WHAT IS NEEDED
Each line of the records below that holds "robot" should be copied out.
─── AVAILABLE RECORDS
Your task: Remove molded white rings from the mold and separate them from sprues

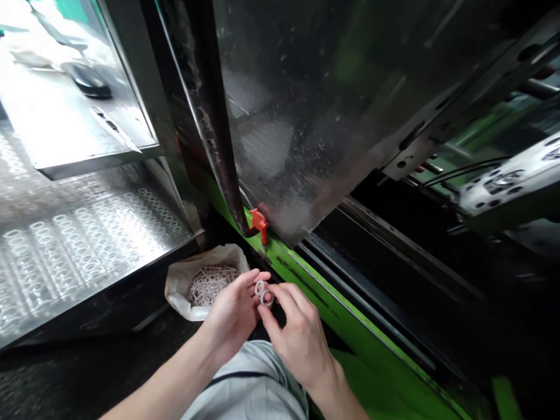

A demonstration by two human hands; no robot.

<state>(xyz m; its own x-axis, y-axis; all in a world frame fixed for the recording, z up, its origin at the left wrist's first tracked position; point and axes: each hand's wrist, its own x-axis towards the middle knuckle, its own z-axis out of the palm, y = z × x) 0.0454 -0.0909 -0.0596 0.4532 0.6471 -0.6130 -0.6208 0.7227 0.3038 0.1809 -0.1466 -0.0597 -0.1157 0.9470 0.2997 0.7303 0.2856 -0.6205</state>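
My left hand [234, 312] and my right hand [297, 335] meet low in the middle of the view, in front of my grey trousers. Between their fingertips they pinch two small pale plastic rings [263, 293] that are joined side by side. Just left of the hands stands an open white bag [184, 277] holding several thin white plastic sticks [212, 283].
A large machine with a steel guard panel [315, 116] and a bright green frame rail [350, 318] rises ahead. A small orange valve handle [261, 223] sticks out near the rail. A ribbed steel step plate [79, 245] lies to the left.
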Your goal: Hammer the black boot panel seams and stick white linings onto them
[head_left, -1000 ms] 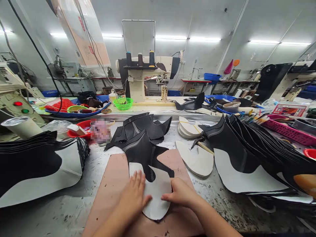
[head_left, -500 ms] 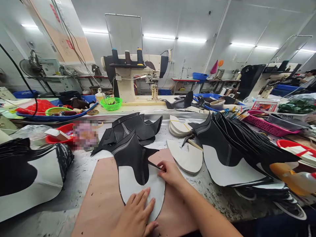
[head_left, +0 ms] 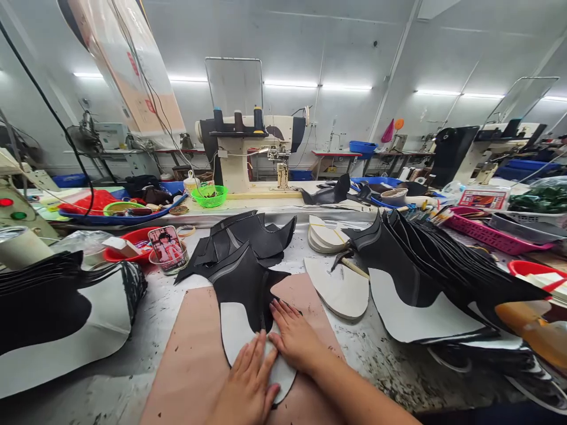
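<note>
A black leather piece (head_left: pixel 243 283) with a white curved backing (head_left: pixel 234 323) lies on a pink sheet (head_left: pixel 186 348). My left hand (head_left: pixel 250 375) rests flat on the lower part of the white backing, fingers spread. Beside it, my right hand (head_left: pixel 292 333) lies flat over the right side of the piece, its fingers stretched out onto the black and white areas. The two hands nearly meet at the middle of the piece. Neither hand grips anything.
Stacks of black and white pieces stand at left (head_left: pixel 39 307) and right (head_left: pixel 411 271). White cutouts (head_left: pixel 341 289) and a hammer (head_left: pixel 354 267) lie right of the sheet. More black pieces (head_left: pixel 248 236) lie behind. A sewing machine (head_left: pixel 234 159) stands beyond, near a green basket (head_left: pixel 210 196).
My right hand has let go of the piece's right edge and moved in and down, flattening onto it. My left hand stays pressed on the backing. The view has tilted up slightly.
</note>
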Tool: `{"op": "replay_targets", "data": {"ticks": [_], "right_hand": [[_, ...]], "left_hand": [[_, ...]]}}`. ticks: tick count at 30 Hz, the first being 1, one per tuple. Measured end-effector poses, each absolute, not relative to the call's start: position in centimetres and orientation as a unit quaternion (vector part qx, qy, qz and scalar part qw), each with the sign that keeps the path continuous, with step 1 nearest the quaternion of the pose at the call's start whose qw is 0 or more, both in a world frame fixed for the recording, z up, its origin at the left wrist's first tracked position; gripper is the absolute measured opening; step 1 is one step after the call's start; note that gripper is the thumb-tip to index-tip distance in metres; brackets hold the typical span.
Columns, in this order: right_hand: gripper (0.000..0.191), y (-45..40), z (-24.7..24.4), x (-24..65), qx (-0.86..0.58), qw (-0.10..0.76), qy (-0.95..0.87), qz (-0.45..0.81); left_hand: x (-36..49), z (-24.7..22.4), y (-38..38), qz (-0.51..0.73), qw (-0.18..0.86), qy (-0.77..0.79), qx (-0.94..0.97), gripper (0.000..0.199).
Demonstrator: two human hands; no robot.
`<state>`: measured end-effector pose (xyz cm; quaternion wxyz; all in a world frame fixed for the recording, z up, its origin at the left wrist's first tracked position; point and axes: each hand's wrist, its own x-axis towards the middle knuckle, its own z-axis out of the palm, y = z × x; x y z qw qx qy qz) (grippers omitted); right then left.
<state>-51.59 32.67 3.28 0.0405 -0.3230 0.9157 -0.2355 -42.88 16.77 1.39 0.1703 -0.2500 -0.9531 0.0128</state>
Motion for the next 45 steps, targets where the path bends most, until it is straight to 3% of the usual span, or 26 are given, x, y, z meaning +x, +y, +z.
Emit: {"op": "replay_targets", "data": {"ticks": [3,9,12,17,24,34,39,45], "right_hand": [[0.064,32.7,3.5,-51.7,-0.333,0.056,0.921,-0.195],[0.058,32.5,2.7,-48.7,-0.383,0.013,0.911,-0.152],[0.051,32.9,2.2,-46.9,-0.451,-0.018,0.879,-0.154],[0.046,32.6,3.3,-46.2,-0.488,-0.012,0.861,-0.14],[0.054,32.1,4.1,-46.5,-0.423,0.039,0.888,-0.175],[0.04,36.3,6.7,-44.2,-0.518,0.197,0.783,-0.283],[0.018,36.1,6.3,-45.0,-0.382,0.114,0.876,-0.273],[0.014,34.5,7.2,-44.6,-0.446,0.069,0.882,-0.138]], "left_hand": [[-42.2,0.3,15.7,0.019,0.177,-0.958,-0.227,0.058],[-42.8,2.5,15.1,-0.01,0.077,-0.981,-0.18,0.041],[-43.5,4.2,14.7,-0.014,0.012,-0.987,-0.161,0.042],[-45.1,5.6,13.4,-0.008,-0.069,-0.992,-0.108,0.071],[-46.4,5.6,12.8,0.008,-0.015,-0.994,-0.107,0.049],[-47.7,5.1,12.7,0.017,-0.024,-0.997,-0.07,0.062],[-45.6,4.6,14.0,0.012,-0.034,-0.992,-0.119,0.06],[-38.8,0.8,14.3,0.02,0.093,-0.942,-0.323,0.05]]}}
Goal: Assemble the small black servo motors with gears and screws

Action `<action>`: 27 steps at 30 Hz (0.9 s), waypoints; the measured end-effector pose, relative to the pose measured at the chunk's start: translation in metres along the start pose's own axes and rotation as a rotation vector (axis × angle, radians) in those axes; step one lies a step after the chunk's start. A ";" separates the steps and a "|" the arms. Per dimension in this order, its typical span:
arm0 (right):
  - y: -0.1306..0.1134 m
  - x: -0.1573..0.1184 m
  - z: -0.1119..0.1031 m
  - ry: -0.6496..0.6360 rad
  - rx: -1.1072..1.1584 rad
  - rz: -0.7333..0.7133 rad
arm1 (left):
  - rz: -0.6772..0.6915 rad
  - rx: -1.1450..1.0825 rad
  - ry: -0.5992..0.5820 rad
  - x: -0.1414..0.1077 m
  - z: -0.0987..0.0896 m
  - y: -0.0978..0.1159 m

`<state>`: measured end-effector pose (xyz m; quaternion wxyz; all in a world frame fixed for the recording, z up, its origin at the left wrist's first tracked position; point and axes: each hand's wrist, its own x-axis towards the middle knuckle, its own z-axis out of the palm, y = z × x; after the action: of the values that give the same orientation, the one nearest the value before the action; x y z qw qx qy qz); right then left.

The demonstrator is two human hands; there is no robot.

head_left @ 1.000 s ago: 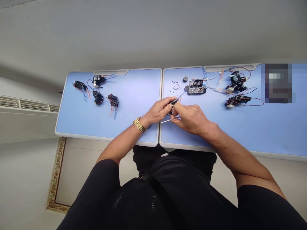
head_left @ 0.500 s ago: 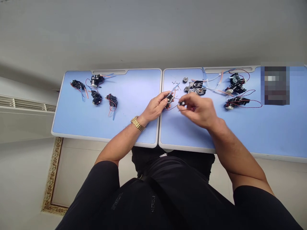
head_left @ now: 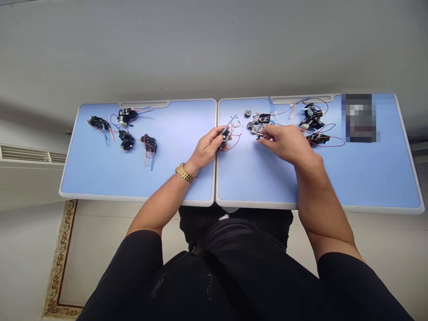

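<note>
My left hand [head_left: 211,145] is closed around a small black motor unit [head_left: 226,135] with a blue tube, an orange tube and thin red-and-black wires. The fingers hide much of the unit. My right hand [head_left: 282,141] is over the right table, its thumb and fingers pinched on a thin light-coloured piece [head_left: 257,133], whose kind I cannot make out. Its fingertips are at the near edge of a cluster of black housings with gears [head_left: 262,119]; whether they touch it is unclear. A round dark gear-like part [head_left: 248,113] lies beside the cluster, and tiny screws [head_left: 238,122] are scattered left of it.
Several wired black motor units [head_left: 127,117] with tubes lie on the left blue table [head_left: 177,133]. More units [head_left: 312,122] and loose tubes [head_left: 284,107] are at the right table's back. A blurred dark object [head_left: 359,118] stands farther right. A narrow seam [head_left: 216,178] separates the tables.
My right hand has moved away from the left hand, rightward and forward to the housings. The black part at its fingertips no longer shows. The left hand keeps its hold; the view has shifted slightly.
</note>
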<state>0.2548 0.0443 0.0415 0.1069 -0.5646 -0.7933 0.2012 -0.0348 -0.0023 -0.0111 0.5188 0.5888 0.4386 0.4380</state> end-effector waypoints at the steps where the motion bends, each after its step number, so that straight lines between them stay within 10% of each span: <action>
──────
TASK OUTPUT
A demonstration by two human hands; no robot.
Demonstrator: two human hands; no robot.
The demonstrator is two human hands; there is no robot.

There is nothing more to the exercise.